Publishers could have a ‘meet the children’s authors’ event. This is an excellent way for a publishing house to get their writers to meet the general public (including teacher librarians and book reviewers, as well as the publishing house’s staff, e.g. marketing and publicity people).

It is a good idea to support book launches in schools. Richard Harland’s launched the Wolf Kingdom series in a Wollongong school. Richard organised a bookseller for the day who in turn contacted the school and sent order forms. On the day of the launch, 350 copies of the book were sold. At a second launch, at another school, 300 additional copies were sold.
If they are proactive, authors can sell a lot of books; therefore it seems sensible to allow them to do so, so make provision for this in their contracts. Give them the same discount as booksellers. When my author husband Bill Condon and I worked in schools as performers, Bill would speak in the morning to infants’ students, I’d speak to primary. At lunch-time we sold our remainders, usually for $3 or $5 each. It was not unusual to sell over $1,000 worth of books in the one hour lunch-time period.

Publishers, encourage your authors to attend functions such as literary lunches, festivals and conferences. Publisher Paul Collins writes to each of his Ford Street authors asking them for a few lines of biography and then sent them collectively to all writers’ festivals around Australia saying these authors are willing to appear at your festival. There are dozens of festivals and conferences and all of them have large audiences.

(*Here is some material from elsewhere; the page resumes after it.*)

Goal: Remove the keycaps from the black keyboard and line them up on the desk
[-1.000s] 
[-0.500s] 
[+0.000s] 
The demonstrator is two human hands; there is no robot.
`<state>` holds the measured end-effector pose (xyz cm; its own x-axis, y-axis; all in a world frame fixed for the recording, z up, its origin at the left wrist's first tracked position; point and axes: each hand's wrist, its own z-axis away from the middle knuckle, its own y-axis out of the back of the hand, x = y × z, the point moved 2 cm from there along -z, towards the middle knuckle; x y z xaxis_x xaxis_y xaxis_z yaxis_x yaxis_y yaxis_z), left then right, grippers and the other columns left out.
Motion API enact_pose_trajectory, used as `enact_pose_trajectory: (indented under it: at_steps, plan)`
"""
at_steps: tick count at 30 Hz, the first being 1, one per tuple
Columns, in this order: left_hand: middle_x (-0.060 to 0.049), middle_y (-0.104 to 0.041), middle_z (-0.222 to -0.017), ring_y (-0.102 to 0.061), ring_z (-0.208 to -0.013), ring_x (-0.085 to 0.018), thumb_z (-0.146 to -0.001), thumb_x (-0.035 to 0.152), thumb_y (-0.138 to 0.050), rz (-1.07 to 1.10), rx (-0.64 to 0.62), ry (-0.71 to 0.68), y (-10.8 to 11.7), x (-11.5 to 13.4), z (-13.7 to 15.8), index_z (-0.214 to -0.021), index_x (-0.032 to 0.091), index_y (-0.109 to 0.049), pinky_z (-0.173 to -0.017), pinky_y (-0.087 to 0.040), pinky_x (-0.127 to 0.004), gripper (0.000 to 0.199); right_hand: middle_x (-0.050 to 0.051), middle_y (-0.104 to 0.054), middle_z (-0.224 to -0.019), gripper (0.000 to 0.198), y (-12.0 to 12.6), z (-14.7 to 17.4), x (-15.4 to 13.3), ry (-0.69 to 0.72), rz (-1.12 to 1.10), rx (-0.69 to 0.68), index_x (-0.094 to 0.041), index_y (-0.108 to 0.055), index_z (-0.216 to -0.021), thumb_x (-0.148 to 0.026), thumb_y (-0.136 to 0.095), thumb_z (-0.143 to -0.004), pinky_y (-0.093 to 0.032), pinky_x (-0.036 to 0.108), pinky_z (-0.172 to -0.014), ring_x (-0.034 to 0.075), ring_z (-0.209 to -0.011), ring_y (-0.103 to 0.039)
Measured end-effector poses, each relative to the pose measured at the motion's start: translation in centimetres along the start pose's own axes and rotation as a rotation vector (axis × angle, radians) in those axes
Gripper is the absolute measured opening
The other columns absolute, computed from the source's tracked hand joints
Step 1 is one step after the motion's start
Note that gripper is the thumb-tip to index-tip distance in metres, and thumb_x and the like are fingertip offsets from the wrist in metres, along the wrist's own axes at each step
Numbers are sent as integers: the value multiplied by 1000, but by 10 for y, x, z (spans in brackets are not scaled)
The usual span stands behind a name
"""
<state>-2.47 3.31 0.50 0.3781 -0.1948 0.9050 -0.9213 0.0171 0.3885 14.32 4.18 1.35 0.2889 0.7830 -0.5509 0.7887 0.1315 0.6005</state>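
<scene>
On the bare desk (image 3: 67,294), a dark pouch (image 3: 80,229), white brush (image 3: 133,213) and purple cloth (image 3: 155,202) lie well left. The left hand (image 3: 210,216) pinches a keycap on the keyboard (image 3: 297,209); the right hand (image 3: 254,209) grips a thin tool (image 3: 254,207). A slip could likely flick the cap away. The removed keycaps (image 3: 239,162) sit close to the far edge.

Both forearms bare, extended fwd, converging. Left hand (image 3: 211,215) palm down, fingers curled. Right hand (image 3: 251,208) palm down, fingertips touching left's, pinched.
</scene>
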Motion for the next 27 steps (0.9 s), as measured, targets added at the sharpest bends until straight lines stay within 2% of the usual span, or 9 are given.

Publishers, make a list of all of your children’s authors, along with their Send this list out to CBCA regional branches, conference & festival organisers, and regional teacher librarian groups indicating that the authors are available for visits. When authors speak at conferences, provide bookmarks and promotional material. Give the author a list of local media (and contact details) when they are to appear at a festival, conference or literary lunch. The author can organise interviews – or, if you are accompanying author, you can organise them

When authors send emails, encourage them to have a signature on each email which includes not only contact information, but the name of their latest books. A website is an author’s best investment in PR as it is that author’s shop front. Hazel Edwards recommends that authors give added value. ‘Have ready on your web site well-labelled activities which relate to that book title. This can be sent to schools, libraries or bookshops which have newsletters or events to which the author is invited.’ Publishers, give teachers' notes or additional resources to the author to put on his website. Encourage the author to have a generic 'How to'' or “How this book was written”, a 1,000 word article for easy sending to interested parties. As well, have a hi-resolution author photo on your publishers’ web site so it can be down-loaded by festival organisers and save you e-mailing.

· School visits or writing camps (talking to children)
· Staff development days
· Regional librarian meetings
· Conferences and festivals
· Articles in teaching industry magazines
· On your website

Will publishers implement many – or any – of these suggestions? Hard to tell. However, every author I’ve discussed these ideas with has been fully supportive, and a happy author ought to be one of the main aims of every publishing house.